When the shells start coming, from both land and water, Ajanthi and her husband dig a hole deep in the sand and shelter under broad palmyra leaves. Their bodies form a fleshy shield over their newborn baby girl as sand and blood sift down onto their backs.
During a pause in the mayhem, they manage to board a truck that takes them, with many others, old and young, to a school building where they’re told they will be safe. They sleep that night on the classroom floor among left-behind notebooks and worn-down pencil stubs.

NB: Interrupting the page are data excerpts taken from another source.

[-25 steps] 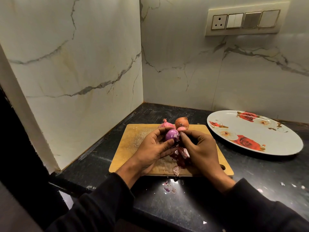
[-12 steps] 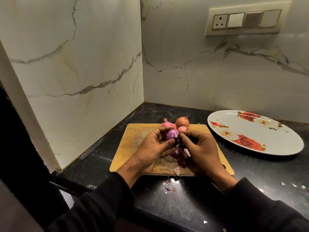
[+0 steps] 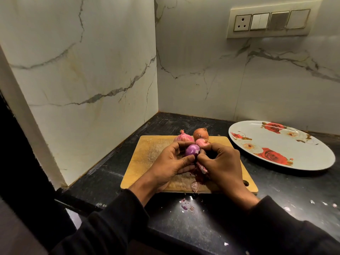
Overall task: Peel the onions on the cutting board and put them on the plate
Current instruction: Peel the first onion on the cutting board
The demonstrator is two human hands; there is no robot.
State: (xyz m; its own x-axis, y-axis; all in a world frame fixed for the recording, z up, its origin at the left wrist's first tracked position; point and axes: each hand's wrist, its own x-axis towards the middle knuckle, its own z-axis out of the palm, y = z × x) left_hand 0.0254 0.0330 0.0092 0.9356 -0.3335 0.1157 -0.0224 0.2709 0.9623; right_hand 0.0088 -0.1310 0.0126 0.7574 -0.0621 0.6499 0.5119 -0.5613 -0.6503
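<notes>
A shiny purple onion [image 3: 192,150], partly peeled, sits between both hands above the wooden cutting board [image 3: 149,153]. My left hand [image 3: 170,165] cups it from the left with thumb and fingers around it. My right hand [image 3: 221,165] pinches at its right side, with red skin [image 3: 201,171] hanging below the fingers. Three unpeeled onions rest at the board's far edge: a pink onion [image 3: 183,138], an orange-brown onion [image 3: 201,133] and a small pink onion [image 3: 201,142]. The oval rose-patterned plate [image 3: 281,144] lies to the right with nothing on it.
Bits of onion skin [image 3: 186,207] lie on the black counter [image 3: 276,190] in front of the board, with a peel piece [image 3: 194,185] at the board's near edge. Marble walls close in the left and back. A switch panel [image 3: 270,22] is on the back wall.
My right thumb and fingers have shifted slightly on the onion's right side, and the hanging red skin has been pulled a little lower. The left hand and the other onions stay put.
</notes>
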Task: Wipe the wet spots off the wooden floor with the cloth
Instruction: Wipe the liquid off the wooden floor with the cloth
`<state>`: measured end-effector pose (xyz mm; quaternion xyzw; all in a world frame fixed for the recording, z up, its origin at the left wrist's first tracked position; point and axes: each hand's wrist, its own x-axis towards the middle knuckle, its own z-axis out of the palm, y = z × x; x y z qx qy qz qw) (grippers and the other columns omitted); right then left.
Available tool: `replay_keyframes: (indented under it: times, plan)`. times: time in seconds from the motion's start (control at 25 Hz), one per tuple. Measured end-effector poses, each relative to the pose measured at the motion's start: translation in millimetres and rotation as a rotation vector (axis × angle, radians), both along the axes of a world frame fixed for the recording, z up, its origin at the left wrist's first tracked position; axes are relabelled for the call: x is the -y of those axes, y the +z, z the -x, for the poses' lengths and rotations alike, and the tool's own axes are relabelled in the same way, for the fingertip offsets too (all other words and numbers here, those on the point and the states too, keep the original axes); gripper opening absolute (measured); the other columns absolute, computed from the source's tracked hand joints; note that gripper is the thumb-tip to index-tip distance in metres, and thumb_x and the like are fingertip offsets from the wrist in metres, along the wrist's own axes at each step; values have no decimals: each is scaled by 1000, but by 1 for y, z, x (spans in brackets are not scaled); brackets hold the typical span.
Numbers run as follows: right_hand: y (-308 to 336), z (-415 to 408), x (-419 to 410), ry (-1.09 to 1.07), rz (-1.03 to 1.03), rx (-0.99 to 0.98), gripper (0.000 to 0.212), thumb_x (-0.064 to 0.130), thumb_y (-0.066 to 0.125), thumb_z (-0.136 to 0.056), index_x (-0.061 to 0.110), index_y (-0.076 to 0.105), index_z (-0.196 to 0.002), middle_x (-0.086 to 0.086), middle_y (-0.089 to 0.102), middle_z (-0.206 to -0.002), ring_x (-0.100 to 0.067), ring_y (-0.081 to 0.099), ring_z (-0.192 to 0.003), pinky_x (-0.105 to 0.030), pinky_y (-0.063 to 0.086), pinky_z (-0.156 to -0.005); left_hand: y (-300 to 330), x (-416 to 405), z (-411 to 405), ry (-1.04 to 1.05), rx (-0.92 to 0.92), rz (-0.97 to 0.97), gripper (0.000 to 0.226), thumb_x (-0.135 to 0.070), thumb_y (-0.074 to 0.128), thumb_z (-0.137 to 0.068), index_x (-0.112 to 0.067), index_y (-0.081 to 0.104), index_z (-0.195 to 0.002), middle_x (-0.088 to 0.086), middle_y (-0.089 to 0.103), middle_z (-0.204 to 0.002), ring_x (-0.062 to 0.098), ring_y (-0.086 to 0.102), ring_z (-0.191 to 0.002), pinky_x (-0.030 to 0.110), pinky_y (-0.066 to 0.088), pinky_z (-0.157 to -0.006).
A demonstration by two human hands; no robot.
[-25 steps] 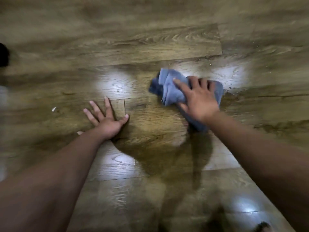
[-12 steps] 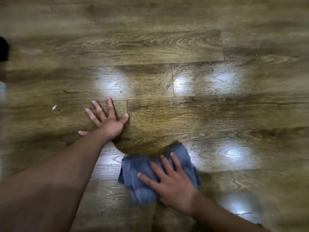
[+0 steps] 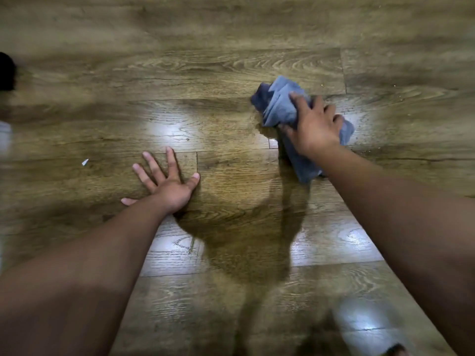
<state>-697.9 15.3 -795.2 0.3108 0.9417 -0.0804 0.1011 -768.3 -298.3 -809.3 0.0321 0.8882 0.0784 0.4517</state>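
Note:
A crumpled blue-grey cloth lies on the wooden floor at the upper right. My right hand presses down on it, fingers spread over the folds and the thumb at its near edge. Part of the cloth trails back under my wrist. A wet sheen and small droplets show on the planks just right of the cloth. My left hand rests flat on the floor at the centre left, fingers spread, holding nothing.
A small white scrap lies on the floor left of my left hand. A dark object sits at the far left edge. Bright light reflections glare on the planks, and my shadow falls across the middle.
My right hand has swept the cloth from close to me, near the bottom centre, out to the upper right. My left hand has stayed planted in place.

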Motion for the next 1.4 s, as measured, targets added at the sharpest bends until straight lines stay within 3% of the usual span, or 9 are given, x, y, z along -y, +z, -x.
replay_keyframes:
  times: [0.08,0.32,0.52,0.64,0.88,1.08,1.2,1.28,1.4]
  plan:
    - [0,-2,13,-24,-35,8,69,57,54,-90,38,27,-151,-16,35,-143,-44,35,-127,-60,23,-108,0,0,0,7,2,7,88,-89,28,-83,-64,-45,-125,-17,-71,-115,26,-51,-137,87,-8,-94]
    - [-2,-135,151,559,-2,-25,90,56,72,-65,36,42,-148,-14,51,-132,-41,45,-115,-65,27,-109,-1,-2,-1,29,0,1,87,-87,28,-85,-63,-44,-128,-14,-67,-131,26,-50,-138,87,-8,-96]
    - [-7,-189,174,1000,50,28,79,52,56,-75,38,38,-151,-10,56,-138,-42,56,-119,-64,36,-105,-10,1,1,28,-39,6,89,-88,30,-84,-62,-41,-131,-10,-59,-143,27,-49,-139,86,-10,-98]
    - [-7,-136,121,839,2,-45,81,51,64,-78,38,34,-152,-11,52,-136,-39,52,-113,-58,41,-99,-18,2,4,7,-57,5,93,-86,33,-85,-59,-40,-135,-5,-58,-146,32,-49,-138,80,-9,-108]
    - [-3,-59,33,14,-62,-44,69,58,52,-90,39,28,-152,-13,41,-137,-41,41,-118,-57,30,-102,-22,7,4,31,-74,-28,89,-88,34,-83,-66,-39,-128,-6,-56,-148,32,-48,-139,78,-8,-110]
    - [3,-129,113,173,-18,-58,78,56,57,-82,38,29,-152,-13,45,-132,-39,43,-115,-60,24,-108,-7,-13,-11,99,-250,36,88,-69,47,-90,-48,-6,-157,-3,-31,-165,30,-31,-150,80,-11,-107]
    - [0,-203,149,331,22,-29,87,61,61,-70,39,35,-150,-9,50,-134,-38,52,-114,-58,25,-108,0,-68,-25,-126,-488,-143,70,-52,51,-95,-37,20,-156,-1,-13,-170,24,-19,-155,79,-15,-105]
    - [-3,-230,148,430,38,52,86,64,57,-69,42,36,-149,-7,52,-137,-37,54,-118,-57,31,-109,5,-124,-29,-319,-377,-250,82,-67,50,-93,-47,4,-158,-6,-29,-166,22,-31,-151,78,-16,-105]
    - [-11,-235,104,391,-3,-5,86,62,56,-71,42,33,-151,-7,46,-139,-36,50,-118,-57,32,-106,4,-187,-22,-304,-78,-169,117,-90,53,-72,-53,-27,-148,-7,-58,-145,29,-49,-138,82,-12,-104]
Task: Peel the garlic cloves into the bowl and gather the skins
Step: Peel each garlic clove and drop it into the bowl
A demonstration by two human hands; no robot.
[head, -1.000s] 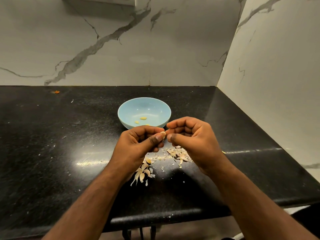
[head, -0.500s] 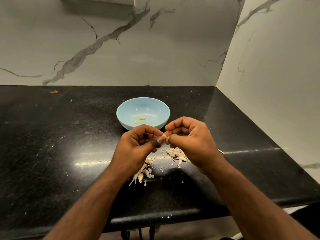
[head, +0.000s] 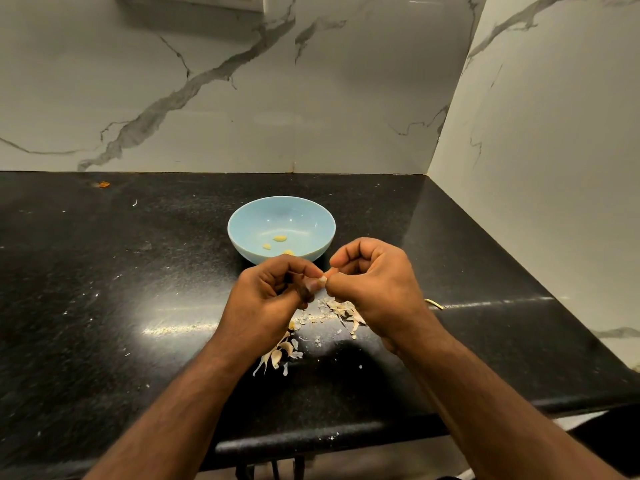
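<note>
Both hands meeting above the tabletop [head: 104, 306], just in front of the bowl [head: 242, 233]. Left hand [head: 266, 299] and right hand [head: 377, 289] pinching one garlic clove [head: 322, 280] between curled fingers. Skins [head: 341, 311] lying scattered beneath.

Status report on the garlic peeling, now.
Left hand and right hand both pinch one garlic clove above the skins. Three peeled cloves in blue bowl. Nothing in the way.
</note>
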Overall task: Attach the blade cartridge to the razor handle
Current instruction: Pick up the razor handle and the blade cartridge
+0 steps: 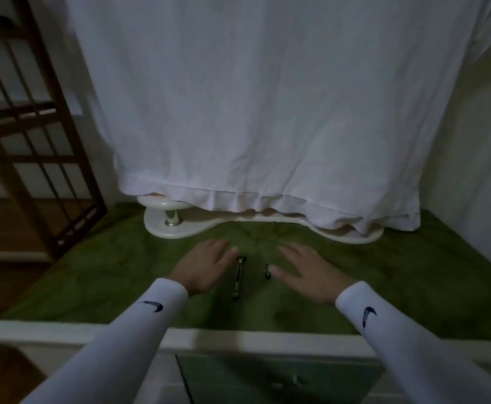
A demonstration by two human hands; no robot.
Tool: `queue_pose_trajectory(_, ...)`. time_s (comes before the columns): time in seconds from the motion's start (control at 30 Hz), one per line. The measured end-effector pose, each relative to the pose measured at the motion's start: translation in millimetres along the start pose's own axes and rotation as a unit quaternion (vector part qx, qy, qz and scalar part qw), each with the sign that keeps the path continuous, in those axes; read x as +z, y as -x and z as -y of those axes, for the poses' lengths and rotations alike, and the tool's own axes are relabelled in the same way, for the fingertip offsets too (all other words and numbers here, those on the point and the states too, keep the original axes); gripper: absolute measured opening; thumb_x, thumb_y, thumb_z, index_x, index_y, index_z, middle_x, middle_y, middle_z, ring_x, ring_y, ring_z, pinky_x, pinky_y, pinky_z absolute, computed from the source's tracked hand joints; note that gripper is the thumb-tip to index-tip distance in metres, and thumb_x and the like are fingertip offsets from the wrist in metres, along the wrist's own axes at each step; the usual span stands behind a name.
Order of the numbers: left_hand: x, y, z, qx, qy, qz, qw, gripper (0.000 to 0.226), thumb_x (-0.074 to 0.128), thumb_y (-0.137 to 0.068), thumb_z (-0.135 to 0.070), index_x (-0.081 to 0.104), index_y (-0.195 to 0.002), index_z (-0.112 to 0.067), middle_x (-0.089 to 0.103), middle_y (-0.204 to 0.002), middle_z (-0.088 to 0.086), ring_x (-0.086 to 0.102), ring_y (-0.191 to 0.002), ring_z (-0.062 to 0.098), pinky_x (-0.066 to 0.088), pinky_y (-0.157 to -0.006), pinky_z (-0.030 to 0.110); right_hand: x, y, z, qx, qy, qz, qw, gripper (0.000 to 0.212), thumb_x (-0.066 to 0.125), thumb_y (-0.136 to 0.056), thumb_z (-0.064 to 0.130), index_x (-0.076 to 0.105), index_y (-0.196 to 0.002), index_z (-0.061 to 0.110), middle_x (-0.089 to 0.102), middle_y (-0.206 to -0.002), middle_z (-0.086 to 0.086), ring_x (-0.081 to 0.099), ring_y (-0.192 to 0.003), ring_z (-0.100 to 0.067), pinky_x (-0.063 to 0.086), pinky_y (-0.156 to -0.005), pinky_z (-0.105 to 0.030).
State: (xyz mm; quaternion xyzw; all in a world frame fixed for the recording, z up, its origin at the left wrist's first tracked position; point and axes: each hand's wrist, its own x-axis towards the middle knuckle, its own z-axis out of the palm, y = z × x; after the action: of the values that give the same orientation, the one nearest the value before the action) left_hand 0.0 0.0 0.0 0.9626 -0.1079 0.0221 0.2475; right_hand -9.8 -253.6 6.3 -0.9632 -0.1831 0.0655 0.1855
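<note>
A dark razor handle lies lengthwise on the green cloth, its head end pointing away from me. A small dark blade cartridge lies apart from it, a little to the right. My left hand hovers flat just left of the handle, fingers spread and holding nothing. My right hand is flat on the right, its thumb tip touching or almost touching the cartridge. Both arms wear white sleeves.
A white curved stand sits behind the hands, half covered by a hanging white sheet. A brown wooden frame leans at the left. The table's white front edge runs below, with a glass panel under it.
</note>
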Motion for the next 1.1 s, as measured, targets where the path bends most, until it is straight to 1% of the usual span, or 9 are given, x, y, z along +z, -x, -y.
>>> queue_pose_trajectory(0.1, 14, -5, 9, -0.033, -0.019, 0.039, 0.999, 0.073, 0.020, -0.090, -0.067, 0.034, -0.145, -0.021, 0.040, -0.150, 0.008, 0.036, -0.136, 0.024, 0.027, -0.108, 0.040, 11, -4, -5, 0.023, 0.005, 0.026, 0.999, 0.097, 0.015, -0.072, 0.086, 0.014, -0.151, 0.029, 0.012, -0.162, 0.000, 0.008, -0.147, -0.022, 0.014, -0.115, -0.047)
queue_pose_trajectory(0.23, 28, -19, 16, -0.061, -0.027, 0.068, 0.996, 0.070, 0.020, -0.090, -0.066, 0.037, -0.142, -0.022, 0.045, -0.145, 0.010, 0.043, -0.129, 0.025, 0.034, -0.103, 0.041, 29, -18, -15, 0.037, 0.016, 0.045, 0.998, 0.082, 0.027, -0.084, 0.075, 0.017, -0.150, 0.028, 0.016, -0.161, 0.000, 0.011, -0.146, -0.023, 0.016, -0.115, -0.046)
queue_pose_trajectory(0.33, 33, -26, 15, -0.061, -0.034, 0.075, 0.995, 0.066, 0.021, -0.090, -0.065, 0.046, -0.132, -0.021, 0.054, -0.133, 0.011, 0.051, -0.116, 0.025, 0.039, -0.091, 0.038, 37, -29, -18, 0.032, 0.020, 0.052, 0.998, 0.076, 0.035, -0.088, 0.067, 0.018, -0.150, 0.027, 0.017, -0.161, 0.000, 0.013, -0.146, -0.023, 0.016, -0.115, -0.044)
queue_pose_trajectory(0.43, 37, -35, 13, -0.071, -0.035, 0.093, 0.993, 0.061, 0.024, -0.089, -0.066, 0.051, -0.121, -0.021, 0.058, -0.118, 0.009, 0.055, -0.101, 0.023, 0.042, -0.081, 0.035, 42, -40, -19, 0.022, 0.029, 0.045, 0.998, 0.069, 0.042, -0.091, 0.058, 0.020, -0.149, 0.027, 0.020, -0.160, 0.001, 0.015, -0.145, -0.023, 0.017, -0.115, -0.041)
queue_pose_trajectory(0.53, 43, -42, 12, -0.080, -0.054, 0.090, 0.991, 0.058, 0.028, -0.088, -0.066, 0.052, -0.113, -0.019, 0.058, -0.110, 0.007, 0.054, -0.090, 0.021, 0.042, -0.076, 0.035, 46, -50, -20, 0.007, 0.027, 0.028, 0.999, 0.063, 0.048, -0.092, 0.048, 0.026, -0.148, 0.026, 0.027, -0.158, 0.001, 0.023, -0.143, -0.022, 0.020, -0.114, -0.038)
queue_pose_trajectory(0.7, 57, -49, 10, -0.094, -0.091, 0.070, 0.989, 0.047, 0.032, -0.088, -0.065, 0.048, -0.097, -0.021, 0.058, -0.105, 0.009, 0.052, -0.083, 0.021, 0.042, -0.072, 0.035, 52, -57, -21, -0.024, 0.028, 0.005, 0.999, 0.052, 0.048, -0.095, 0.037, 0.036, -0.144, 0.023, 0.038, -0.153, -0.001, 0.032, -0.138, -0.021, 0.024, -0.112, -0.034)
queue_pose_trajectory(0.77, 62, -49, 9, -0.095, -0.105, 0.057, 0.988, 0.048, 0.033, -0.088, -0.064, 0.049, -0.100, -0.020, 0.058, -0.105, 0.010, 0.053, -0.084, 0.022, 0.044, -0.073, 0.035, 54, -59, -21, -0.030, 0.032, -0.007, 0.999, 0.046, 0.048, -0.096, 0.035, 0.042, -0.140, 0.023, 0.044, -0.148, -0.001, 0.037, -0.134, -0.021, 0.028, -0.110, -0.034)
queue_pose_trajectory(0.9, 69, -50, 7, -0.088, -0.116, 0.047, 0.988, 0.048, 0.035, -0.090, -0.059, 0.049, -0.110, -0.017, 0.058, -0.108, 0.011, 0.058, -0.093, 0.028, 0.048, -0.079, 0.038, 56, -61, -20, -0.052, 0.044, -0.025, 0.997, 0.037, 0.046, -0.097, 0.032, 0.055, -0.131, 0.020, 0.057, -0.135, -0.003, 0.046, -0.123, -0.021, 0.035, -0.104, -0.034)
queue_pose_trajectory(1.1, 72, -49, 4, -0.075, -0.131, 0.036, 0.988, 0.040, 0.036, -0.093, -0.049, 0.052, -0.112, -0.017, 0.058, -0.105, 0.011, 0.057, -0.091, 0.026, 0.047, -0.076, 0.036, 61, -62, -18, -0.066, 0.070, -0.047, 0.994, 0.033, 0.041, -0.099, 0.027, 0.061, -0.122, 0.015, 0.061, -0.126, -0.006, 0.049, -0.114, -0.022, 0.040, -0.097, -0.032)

As dawn breaks, the youngest children whine softly with thirst and hunger, and mothers smooth their hair and hum soft lullabies. Then, before they can cover their ears and duck down low, all is dust and deafness as a shell falls in front of the building, blowing in the cement walls and bringing down the roof. When the choking releases her throat and she opens her eyes to the haze, Ajanthi finds her daughter somehow in her arms, but her husband no longer by her side. She crawls through the rubble, her baby tight against her chest, until she finds him lying on his back. His face is calm as though in sleep, but his chest is bloody and his legs are crushed. She presses her forehead to his fingers and kisses his blood-wet palms. There isn’t time for the tears to start to come before a doctor, with blood dripping from the middle of his mouth, comes yelling and pulling and tells her and the others to get back into the truck and leave.
* * *
For five nights Ajanthi lies next to an older woman and her family in a vast tent made of rice sacks and sarongs, although she does not sleep in the dark. These people have been good to her in the week since her husband’s death, even though the woman is herself a widow and has lost two of her sons. They make her eat though she feels no hunger, and they keep Ajanthi and her daughter close by at night.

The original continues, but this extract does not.